**Aim of the task**
How many lines in the records below contain the word "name"? Give only the number.

==== Supplied records ====

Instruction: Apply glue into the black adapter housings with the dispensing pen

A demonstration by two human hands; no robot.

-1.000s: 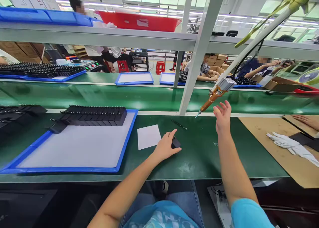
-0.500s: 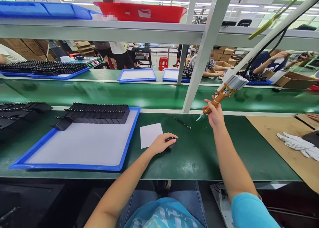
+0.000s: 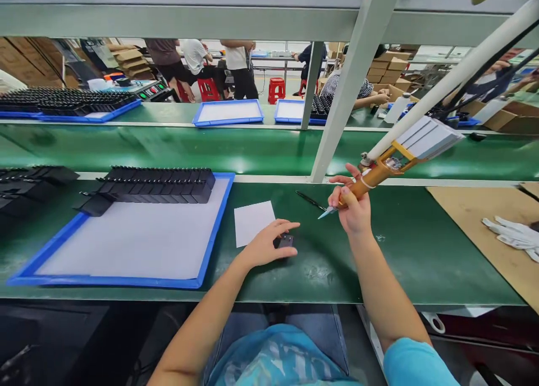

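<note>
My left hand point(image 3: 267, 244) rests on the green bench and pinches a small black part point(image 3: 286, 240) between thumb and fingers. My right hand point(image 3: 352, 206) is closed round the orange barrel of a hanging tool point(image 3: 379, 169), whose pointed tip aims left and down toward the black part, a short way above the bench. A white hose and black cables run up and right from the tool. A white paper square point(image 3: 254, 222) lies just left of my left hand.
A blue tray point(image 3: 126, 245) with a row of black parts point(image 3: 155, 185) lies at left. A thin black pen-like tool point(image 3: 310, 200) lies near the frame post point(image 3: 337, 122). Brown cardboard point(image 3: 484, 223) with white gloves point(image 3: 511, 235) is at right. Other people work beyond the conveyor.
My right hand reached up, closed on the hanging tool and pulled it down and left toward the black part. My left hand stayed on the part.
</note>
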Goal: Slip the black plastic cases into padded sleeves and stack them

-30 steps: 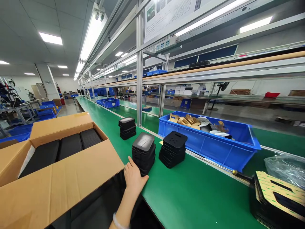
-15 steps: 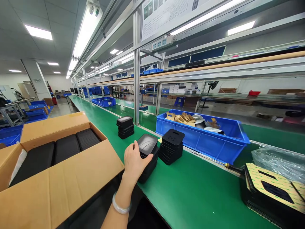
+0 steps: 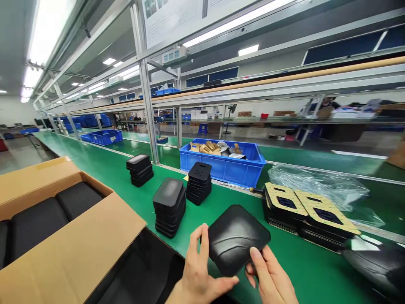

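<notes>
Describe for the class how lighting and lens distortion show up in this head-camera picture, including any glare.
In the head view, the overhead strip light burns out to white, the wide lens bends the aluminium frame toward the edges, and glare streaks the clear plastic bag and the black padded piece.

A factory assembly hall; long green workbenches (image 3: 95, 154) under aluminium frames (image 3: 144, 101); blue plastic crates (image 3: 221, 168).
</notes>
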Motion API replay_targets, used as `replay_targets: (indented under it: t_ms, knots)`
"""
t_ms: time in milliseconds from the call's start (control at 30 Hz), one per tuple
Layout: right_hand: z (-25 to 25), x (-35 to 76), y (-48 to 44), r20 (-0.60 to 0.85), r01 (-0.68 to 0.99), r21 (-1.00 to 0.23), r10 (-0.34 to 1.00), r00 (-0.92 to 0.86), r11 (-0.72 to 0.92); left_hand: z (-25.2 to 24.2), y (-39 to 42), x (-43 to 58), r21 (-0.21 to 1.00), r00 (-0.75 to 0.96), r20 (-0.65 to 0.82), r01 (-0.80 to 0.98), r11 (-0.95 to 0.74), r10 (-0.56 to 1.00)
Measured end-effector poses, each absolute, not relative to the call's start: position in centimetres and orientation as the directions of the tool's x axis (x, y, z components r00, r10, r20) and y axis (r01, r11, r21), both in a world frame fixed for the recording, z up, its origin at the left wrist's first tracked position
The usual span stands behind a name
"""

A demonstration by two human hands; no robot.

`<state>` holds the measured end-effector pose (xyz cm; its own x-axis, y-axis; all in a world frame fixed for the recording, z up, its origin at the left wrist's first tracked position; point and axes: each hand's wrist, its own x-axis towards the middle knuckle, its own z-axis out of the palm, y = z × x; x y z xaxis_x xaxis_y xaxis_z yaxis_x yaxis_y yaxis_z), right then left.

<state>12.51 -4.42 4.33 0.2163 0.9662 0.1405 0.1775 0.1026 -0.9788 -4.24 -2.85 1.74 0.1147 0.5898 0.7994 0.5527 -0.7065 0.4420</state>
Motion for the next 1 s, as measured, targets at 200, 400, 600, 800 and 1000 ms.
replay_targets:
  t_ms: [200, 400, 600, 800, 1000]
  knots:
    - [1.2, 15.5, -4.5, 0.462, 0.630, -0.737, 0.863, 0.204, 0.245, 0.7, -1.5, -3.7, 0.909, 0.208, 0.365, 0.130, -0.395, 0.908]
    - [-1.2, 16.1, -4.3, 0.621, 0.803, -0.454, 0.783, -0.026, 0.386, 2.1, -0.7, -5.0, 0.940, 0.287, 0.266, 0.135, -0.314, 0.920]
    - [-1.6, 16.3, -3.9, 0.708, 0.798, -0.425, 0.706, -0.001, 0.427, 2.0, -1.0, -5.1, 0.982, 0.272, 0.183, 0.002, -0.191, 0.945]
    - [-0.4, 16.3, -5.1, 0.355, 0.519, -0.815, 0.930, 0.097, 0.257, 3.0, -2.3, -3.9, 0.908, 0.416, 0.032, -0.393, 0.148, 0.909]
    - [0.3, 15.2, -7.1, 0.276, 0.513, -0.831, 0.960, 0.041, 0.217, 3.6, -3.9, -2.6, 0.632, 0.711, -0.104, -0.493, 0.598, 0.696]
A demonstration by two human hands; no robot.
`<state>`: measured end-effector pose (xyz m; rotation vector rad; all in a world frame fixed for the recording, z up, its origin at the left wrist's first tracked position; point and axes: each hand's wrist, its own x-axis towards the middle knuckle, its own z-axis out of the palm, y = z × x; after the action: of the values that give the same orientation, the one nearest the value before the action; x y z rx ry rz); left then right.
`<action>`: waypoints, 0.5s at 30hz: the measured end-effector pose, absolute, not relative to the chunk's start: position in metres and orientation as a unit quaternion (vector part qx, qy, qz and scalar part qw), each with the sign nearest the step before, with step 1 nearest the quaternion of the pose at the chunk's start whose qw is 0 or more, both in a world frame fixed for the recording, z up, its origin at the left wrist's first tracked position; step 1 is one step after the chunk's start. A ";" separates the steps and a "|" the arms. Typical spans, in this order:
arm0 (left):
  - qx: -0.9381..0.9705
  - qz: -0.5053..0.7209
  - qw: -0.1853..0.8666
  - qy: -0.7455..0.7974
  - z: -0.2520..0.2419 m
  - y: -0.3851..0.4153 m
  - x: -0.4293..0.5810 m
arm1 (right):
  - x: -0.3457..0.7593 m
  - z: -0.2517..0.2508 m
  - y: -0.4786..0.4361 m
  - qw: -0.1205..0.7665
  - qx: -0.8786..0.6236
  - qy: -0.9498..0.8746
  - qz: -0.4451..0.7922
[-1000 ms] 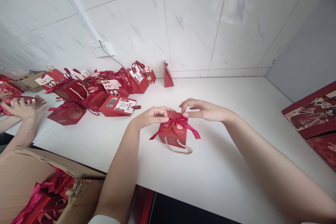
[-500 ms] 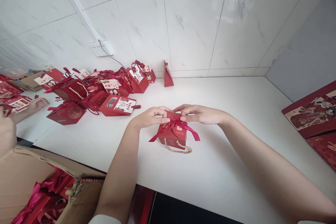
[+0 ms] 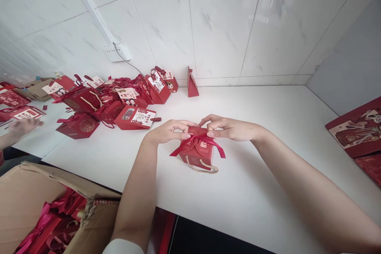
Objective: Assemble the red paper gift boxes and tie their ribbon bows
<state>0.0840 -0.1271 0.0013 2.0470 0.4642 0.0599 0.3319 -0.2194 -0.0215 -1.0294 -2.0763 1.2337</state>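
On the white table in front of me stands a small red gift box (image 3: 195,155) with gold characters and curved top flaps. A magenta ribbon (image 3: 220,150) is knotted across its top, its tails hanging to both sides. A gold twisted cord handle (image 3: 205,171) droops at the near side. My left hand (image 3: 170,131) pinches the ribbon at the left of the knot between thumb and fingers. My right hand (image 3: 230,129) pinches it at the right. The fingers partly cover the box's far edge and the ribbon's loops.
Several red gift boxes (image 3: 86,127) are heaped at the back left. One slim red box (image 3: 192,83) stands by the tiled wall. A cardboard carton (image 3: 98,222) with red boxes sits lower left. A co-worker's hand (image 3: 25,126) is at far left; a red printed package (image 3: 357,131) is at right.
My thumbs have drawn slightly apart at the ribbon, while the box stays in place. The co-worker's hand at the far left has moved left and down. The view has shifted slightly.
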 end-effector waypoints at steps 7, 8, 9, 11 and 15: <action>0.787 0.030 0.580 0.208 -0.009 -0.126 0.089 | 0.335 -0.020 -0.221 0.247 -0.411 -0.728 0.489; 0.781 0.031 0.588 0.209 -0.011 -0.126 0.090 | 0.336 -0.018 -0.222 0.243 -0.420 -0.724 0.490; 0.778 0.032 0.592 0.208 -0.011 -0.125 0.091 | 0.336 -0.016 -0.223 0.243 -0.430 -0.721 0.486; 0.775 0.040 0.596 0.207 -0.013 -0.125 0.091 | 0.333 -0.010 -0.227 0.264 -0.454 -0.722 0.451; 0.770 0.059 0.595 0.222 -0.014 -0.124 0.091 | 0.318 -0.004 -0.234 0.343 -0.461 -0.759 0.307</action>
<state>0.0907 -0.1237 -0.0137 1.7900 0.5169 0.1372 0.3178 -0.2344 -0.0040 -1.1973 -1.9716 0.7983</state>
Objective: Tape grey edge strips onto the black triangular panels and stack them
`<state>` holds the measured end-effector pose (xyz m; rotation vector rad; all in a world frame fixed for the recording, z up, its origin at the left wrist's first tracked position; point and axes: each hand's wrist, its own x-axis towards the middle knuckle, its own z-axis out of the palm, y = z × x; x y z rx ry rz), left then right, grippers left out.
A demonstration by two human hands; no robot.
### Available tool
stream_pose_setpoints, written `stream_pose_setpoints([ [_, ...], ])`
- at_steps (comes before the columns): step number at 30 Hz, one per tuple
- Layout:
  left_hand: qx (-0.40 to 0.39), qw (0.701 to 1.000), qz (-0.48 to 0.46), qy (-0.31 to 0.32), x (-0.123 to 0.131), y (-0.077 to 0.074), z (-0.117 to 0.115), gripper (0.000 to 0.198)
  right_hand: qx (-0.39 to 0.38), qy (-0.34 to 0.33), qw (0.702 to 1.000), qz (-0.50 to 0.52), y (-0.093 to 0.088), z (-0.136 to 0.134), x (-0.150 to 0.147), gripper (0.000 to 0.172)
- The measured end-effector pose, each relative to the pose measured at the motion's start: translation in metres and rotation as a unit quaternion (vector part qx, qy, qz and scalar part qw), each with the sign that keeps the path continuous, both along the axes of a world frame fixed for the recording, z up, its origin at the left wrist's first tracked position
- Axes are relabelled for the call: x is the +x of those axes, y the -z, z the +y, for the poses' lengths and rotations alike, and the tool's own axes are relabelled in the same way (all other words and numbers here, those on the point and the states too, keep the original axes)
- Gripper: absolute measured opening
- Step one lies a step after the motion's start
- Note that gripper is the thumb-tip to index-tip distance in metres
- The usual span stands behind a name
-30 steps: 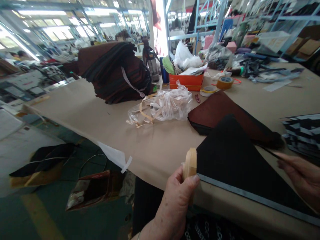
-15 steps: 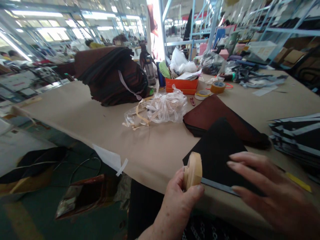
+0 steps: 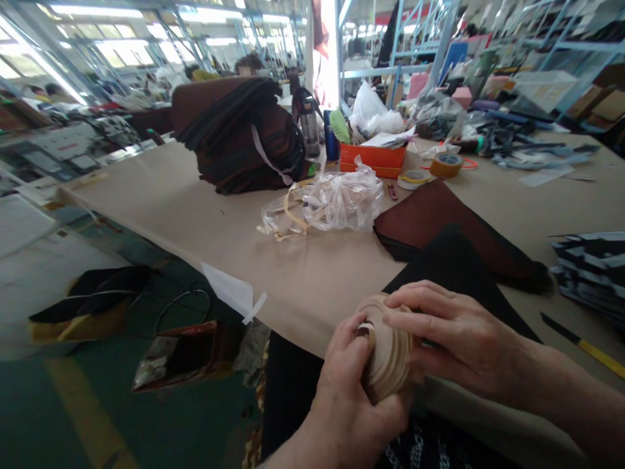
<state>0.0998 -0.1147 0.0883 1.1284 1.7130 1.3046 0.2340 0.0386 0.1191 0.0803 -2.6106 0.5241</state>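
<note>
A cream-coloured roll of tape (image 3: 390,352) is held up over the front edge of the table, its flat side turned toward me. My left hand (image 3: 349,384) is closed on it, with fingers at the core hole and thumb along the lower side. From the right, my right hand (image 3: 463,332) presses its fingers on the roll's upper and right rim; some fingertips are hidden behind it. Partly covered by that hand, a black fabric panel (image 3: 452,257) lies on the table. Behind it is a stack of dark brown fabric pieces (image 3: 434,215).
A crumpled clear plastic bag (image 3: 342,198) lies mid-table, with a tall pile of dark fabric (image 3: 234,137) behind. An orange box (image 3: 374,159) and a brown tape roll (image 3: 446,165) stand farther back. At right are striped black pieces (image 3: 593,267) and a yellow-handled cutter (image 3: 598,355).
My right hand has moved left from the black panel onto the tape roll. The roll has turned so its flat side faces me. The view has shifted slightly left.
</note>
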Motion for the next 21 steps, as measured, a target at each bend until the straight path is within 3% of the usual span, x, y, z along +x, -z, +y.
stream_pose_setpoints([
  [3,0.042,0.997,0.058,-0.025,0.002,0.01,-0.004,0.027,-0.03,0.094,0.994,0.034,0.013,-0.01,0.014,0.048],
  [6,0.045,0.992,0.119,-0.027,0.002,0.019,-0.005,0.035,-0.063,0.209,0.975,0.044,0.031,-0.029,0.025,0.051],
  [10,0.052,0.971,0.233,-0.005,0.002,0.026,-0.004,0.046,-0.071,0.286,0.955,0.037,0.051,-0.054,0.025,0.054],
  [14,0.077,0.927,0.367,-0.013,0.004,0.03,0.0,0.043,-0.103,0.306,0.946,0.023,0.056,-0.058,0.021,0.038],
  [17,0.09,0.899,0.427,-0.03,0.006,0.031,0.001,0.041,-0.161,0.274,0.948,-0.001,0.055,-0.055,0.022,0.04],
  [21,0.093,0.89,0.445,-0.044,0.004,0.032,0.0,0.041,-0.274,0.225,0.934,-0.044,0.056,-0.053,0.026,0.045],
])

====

**Exercise solution**
2